Work instructions: Your answer must be the data repeated exactly, with no pictures in it.
########
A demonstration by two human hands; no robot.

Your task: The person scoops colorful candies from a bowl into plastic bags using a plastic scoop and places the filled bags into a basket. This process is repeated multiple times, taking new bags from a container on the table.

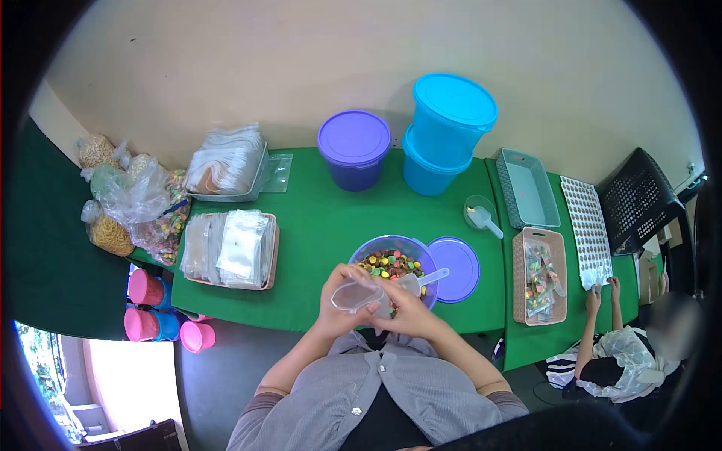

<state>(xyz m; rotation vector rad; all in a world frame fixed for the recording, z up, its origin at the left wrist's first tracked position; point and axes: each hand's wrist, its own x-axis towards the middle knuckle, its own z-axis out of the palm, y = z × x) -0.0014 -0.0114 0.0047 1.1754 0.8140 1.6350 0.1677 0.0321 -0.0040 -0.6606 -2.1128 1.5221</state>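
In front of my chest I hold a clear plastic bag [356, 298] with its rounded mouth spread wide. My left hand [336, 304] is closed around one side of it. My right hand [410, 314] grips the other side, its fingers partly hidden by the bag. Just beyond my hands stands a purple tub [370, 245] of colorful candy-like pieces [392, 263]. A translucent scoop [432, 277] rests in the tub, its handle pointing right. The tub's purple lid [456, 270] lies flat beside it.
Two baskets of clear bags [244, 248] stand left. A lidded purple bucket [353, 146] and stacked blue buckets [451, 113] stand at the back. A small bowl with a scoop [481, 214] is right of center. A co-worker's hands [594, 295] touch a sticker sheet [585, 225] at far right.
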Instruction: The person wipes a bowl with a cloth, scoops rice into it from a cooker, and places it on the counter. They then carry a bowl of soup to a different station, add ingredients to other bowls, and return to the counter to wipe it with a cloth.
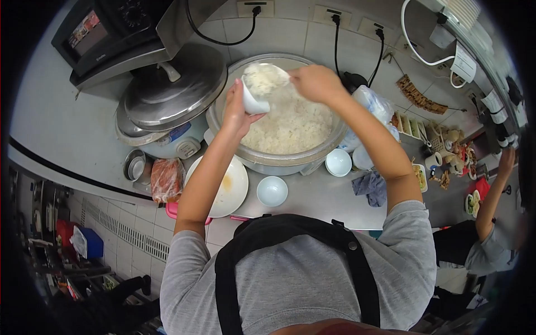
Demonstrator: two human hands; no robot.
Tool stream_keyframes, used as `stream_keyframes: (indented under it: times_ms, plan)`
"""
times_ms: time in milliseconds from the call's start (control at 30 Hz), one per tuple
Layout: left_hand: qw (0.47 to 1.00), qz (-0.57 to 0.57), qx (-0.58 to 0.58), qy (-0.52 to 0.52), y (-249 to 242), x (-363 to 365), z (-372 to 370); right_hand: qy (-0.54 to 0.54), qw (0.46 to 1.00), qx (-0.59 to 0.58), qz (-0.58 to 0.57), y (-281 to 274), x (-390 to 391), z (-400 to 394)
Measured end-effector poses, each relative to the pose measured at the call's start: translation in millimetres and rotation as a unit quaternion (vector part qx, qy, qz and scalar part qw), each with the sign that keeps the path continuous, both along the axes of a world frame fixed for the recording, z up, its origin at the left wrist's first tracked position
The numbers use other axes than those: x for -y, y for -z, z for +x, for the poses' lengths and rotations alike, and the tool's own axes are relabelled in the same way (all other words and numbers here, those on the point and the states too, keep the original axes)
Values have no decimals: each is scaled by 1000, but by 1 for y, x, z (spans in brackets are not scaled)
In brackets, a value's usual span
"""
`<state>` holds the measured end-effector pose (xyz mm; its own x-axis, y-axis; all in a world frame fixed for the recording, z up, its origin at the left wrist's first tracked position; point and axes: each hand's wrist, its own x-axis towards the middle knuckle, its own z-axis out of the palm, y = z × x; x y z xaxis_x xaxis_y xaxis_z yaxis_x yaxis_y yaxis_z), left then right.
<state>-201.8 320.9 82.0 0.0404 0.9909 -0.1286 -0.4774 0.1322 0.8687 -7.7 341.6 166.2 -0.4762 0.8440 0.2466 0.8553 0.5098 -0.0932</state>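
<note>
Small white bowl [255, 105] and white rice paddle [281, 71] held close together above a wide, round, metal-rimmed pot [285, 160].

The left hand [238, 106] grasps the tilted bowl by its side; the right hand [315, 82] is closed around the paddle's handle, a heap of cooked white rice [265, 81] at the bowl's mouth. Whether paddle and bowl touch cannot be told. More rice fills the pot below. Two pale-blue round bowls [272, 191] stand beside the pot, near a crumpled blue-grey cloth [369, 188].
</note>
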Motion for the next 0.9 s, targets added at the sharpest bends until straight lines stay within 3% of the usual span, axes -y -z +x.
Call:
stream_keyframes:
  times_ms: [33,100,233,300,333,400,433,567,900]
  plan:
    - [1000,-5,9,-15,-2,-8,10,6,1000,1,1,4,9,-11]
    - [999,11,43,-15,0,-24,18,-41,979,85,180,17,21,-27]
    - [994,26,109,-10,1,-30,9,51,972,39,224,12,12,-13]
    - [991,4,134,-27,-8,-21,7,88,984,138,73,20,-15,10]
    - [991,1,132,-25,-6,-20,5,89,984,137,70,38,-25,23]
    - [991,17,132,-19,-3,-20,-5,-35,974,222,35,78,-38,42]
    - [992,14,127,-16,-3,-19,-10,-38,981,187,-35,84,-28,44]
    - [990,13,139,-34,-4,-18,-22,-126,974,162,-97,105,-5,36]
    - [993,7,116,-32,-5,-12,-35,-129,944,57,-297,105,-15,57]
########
Answer for this exercise:
A demonstration by two human hands; no robot.

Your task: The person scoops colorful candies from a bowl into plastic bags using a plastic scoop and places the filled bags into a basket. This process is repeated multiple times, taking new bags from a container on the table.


<state>(xyz m; rotation vector rad; all in a world frame fixed for the recording, z up, its origin at the left wrist's first tracked position; point and axes: each hand's wrist, its own x-axis towards the middle knuckle, its own z-axis out of the palm, y = z × x) -0.0014 -0.0114 0.0047 1.1754 0.8140 1.6350 0.1677 0.0321 -0.0040 -0.6606 -2.1128 1.5221</state>
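In front of my chest I hold a clear plastic bag [356, 298] with its rounded mouth spread wide. My left hand [336, 304] is closed around one side of it. My right hand [410, 314] grips the other side, its fingers partly hidden by the bag. Just beyond my hands stands a purple tub [370, 245] of colorful candy-like pieces [392, 263]. A translucent scoop [432, 277] rests in the tub, its handle pointing right. The tub's purple lid [456, 270] lies flat beside it.
Two baskets of clear bags [244, 248] stand left. A lidded purple bucket [353, 146] and stacked blue buckets [451, 113] stand at the back. A small bowl with a scoop [481, 214] is right of center. A co-worker's hands [594, 295] touch a sticker sheet [585, 225] at far right.
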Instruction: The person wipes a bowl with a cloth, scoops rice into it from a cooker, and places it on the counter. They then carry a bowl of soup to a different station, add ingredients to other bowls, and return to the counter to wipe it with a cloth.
Demonstrator: two human hands; no robot.
Tool stream_keyframes, used as `stream_keyframes: (indented under it: times_ms, plan)`
"""
times_ms: time in milliseconds from the call's start (control at 30 Hz), one per tuple
Layout: left_hand: qw (0.47 to 1.00), qz (-0.57 to 0.57), qx (-0.58 to 0.58), qy (-0.52 to 0.52), y (-249 to 242), x (-363 to 365), z (-372 to 370); right_hand: qy (-0.54 to 0.54), qw (0.46 to 1.00), qx (-0.59 to 0.58), qz (-0.58 to 0.57), y (-281 to 274), x (-390 to 391), z (-400 to 394)
Measured end-effector poses, each relative to the pose measured at the call's start: translation in millimetres and rotation as a unit quaternion (vector part qx, qy, qz and scalar part qw), each with the sign that keeps the path continuous, both along the axes of a world frame fixed for the recording, z up, its origin at the left wrist's first tracked position
The numbers use other axes than those: x for -y, y for -z, z for +x, for the poses' lengths and rotations alike, and the tool's own axes are relabelled in the same way (all other words and numbers here, those on the point and the states too, keep the original axes)
Values have no decimals: each is scaled by 1000, but by 1 for y, x, z (spans in brackets are not scaled)
In brackets, a value's usual span
"""
`<state>` holds the measured end-effector pose (xyz mm; its own x-axis, y-axis; all in a world frame fixed for the recording, z up, its origin at the left wrist's first tracked position; point and axes: each hand's wrist, its own x-axis towards the middle knuckle, its own z-axis out of the palm, y = z × x; x y z xaxis_x xaxis_y xaxis_z yaxis_x yaxis_y yaxis_z), left then right.
<state>-201.8 320.9 82.0 0.0404 0.9909 -0.1286 -0.4774 0.1322 0.8687 -7.7 341.6 166.2 -0.4762 0.8440 0.2466 0.8553 0.5098 -0.0932</state>
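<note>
Small white bowl [255, 105] and white rice paddle [281, 71] held close together above a wide, round, metal-rimmed pot [285, 160].

The left hand [238, 106] grasps the tilted bowl by its side; the right hand [315, 82] is closed around the paddle's handle, a heap of cooked white rice [265, 81] at the bowl's mouth. Whether paddle and bowl touch cannot be told. More rice fills the pot below. Two pale-blue round bowls [272, 191] stand beside the pot, near a crumpled blue-grey cloth [369, 188].
</note>
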Motion for the next 0.9 s, targets added at the sharpest bends until straight lines stay within 3% of the usual span, axes -y -z +x.
Call:
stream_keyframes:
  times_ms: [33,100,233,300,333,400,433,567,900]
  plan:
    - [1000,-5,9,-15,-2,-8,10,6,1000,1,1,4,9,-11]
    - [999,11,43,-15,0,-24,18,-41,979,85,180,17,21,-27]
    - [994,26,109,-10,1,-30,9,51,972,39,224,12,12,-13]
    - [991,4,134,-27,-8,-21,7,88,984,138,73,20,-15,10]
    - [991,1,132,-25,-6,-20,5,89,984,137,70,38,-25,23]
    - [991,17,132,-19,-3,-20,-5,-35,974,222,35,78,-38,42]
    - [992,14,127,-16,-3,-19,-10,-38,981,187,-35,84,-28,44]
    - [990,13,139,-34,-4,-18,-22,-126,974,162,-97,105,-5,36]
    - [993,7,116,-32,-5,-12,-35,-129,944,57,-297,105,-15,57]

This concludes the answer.